Desde logo, assinala o nosso guia, importa questionar: “Como dizem que a entrada dos imigrantes é descontrolada, se sempre foi bem controlada?”. Afinal, vemo-la abrir e fechar, à medida dos caprichos do sistema, que põe e dispõe de pessoas como quem manuseia utensílios de produção.

Aliás, as memórias recuam até episódios recorrentes de abuso da polícia municipal que, aproveitando-se de quem, nas ruas, encontrava o seu ganha-pão com a venda de pescado, resolvia ali as necessidades domésticas de peixe.

Violências somadas e multiplicadas, meio século vivido desde a Revolução dos Cravos, Sinho questiona que liberdade existe nas periferias negras, asfixiadas por programas de realojamento que são também de policiamento?

“O sistema sabota a nossa cultura”, considera, dando como exemplo os horários de celebração dos Santos Populares até às 2h, em contraponto com as restrições das festividades dentro da comunidade, silenciadas muito antes da meia-noite.

“A música é uma via de pertença que tem sido travada”, assinala o guia do “Noz Stória”, partilhando outro aspecto da sua identidade precocemente reprimido.

“Eu sinto em crioulo, respiro, penso…e até isso é bloqueado”, adianta, de volta aos bancos de escola, carregados de práticas coloniais.

É também para a Educação aí que se dirige o olhar crítico de Aleksandra Augustynowicz, uma das pessoas no encalço das direcções de Sinho.
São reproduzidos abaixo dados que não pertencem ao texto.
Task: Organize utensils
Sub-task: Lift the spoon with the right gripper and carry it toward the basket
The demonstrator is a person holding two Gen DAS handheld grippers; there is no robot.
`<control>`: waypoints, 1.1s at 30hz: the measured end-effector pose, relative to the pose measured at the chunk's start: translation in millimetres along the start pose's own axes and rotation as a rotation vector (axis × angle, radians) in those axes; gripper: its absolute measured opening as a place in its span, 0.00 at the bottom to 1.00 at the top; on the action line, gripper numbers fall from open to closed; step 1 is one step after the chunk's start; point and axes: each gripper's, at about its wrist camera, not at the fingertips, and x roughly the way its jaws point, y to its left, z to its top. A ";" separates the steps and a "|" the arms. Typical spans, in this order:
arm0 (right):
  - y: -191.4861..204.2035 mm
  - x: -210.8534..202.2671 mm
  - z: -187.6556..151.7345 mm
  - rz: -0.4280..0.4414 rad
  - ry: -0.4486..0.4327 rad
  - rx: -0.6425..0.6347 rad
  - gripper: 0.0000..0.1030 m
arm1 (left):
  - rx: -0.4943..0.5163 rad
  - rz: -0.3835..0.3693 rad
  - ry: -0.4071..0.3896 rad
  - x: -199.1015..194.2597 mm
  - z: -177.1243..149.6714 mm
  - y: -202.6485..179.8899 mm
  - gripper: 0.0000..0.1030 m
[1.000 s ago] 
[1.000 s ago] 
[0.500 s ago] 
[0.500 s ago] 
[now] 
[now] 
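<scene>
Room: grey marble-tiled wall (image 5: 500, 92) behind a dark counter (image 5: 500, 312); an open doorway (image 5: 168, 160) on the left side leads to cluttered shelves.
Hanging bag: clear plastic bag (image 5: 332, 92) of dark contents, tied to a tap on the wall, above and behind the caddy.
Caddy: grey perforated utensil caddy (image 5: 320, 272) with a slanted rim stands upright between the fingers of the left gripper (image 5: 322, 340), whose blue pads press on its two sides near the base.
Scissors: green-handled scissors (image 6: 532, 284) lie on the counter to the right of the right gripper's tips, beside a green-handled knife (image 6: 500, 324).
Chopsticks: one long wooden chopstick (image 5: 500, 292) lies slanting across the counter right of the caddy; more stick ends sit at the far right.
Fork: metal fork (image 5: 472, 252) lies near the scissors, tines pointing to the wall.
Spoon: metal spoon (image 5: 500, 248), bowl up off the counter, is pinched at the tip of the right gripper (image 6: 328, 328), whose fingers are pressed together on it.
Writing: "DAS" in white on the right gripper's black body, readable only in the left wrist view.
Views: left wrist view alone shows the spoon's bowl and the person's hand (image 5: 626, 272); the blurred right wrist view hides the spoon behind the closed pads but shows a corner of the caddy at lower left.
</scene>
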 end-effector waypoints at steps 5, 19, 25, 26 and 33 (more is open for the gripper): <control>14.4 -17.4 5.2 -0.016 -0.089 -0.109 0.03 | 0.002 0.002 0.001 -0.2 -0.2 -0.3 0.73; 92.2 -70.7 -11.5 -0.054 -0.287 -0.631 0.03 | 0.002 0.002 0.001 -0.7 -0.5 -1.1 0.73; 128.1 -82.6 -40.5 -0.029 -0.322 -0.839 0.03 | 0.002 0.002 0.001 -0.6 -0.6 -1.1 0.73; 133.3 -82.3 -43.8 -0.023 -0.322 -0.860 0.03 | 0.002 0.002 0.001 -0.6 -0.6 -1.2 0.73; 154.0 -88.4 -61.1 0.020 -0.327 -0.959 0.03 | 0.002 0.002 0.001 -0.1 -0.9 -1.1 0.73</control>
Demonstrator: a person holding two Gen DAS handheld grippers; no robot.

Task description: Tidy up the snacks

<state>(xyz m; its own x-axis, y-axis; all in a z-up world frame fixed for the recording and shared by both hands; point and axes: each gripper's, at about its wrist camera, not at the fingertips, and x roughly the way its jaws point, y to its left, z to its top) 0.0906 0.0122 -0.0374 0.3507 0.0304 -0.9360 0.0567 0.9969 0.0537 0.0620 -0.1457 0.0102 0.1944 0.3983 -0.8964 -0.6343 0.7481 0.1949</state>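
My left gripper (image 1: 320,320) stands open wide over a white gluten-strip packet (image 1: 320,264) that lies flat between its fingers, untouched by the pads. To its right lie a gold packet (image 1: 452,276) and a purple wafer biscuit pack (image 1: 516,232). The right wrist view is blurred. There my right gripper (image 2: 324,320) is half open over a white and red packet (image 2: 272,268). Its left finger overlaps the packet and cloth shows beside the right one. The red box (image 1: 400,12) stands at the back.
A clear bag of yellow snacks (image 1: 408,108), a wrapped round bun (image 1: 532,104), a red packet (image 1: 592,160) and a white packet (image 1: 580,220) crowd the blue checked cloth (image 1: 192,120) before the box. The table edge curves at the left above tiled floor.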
Há oito anos em Portugal, esta polaca de 29 anos, defende a “importância de consciencializar as pessoas para os factos históricos” que o ensino continua a mascarar.  “O que podemos esperar se apenas aprendemos a partir de livros escritos pelos colonizadores?”.

A nossa História não é essa, perdida num labirinto de ficções romantizadas. “Noz Stória” retira-nos daí, e dá-nos caminho para andar. Aproveitemos!